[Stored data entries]
++++++++++
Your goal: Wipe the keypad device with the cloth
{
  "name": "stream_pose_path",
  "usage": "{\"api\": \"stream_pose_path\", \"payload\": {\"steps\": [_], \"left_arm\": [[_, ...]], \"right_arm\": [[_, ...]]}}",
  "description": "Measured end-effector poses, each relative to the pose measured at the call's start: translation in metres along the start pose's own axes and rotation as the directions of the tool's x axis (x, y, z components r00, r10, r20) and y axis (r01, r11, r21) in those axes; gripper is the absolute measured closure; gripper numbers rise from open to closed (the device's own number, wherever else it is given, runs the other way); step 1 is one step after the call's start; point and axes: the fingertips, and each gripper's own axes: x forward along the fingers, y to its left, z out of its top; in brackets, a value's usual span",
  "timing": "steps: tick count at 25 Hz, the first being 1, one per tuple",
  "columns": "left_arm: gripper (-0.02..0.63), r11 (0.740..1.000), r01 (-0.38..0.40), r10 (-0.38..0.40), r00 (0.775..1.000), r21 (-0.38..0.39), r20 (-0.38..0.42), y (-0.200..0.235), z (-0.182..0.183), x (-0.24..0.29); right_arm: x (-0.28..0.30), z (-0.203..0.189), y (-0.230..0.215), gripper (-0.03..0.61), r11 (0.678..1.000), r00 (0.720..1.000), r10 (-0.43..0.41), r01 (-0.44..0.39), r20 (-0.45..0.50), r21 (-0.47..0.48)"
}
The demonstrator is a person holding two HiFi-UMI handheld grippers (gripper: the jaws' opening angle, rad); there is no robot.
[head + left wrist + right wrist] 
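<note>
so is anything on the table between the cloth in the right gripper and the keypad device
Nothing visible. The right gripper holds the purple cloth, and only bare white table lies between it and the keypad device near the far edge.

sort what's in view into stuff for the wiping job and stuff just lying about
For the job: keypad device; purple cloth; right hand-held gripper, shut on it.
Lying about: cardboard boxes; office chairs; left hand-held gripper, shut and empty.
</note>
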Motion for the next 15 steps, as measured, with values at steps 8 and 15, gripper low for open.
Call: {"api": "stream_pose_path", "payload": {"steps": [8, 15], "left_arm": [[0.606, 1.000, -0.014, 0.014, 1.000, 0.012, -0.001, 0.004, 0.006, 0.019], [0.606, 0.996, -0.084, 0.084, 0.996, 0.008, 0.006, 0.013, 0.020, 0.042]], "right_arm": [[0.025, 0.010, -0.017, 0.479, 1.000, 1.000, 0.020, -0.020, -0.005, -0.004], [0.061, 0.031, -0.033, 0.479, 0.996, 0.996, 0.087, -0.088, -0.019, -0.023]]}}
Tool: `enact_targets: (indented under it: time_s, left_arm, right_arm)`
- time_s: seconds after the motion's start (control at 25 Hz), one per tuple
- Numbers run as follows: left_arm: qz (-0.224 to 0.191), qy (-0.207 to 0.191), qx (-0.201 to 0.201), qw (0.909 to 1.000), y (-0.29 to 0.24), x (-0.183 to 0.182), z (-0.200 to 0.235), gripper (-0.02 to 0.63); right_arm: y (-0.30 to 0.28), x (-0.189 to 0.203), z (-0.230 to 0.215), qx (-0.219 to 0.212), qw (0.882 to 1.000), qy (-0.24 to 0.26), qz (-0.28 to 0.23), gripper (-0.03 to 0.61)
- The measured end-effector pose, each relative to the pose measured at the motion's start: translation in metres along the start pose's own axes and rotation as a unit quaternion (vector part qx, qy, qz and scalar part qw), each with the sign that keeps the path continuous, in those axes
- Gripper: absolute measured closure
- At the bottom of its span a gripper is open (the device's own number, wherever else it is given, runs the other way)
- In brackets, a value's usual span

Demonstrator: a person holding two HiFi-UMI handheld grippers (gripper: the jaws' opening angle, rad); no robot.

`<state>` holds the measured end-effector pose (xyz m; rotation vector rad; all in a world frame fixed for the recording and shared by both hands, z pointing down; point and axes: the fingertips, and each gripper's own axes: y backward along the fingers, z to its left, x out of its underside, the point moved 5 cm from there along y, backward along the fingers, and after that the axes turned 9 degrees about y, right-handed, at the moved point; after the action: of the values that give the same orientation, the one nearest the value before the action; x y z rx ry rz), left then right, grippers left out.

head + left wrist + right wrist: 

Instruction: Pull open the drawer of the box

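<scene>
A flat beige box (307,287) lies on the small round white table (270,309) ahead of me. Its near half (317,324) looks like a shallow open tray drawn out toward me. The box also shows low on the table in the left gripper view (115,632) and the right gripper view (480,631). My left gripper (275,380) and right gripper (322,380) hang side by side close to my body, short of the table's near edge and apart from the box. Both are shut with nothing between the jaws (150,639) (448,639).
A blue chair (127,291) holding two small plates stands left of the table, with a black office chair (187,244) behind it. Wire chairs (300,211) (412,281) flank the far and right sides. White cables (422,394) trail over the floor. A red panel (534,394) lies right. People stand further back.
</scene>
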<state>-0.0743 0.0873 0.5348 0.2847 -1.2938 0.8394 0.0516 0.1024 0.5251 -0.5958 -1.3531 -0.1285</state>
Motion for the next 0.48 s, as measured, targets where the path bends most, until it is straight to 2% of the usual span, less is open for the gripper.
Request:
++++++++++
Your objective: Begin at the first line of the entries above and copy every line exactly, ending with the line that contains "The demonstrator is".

Exercise solution:
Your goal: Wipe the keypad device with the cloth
{
  "name": "stream_pose_path",
  "usage": "{\"api\": \"stream_pose_path\", \"payload\": {\"steps\": [_], \"left_arm\": [[_, ...]], \"right_arm\": [[_, ...]]}}",
  "description": "Measured end-effector poses, each relative to the pose measured at the call's start: translation in metres along the start pose's own axes and rotation as the directions of the tool's x axis (x, y, z components r00, r10, r20) and y axis (r01, r11, r21) in those axes; gripper is the absolute measured closure; gripper numbers rise from open to closed (the device's own number, wherever else it is given, runs the other way); step 1 is one step after the call's start; point and axes: the fingertips, and each gripper's own axes: x forward along the fingers, y to its left, z out of its top; in brackets, a value's usual span",
  "timing": "steps: tick count at 25 Hz, the first being 1, one per tuple",
  "columns": "left_arm: gripper (-0.02..0.63), r11 (0.740..1.000), r01 (-0.38..0.40), r10 (-0.38..0.40), r00 (0.775..1.000), r21 (-0.38..0.39), r20 (-0.38..0.42), y (-0.200..0.235), z (-0.182..0.183), x (-0.24..0.29); right_arm: x (-0.28..0.30), z (-0.203..0.189), y (-0.230..0.215), gripper (-0.03..0.61), r11 (0.678..1.000), r00 (0.720..1.000), r10 (-0.43..0.41), r01 (-0.44..0.39), r20 (-0.45..0.50), r21 (-0.47..0.48)"
}
The demonstrator is a person holding two HiFi-UMI handheld grippers (gripper: the jaws' opening angle, rad); there is no robot.

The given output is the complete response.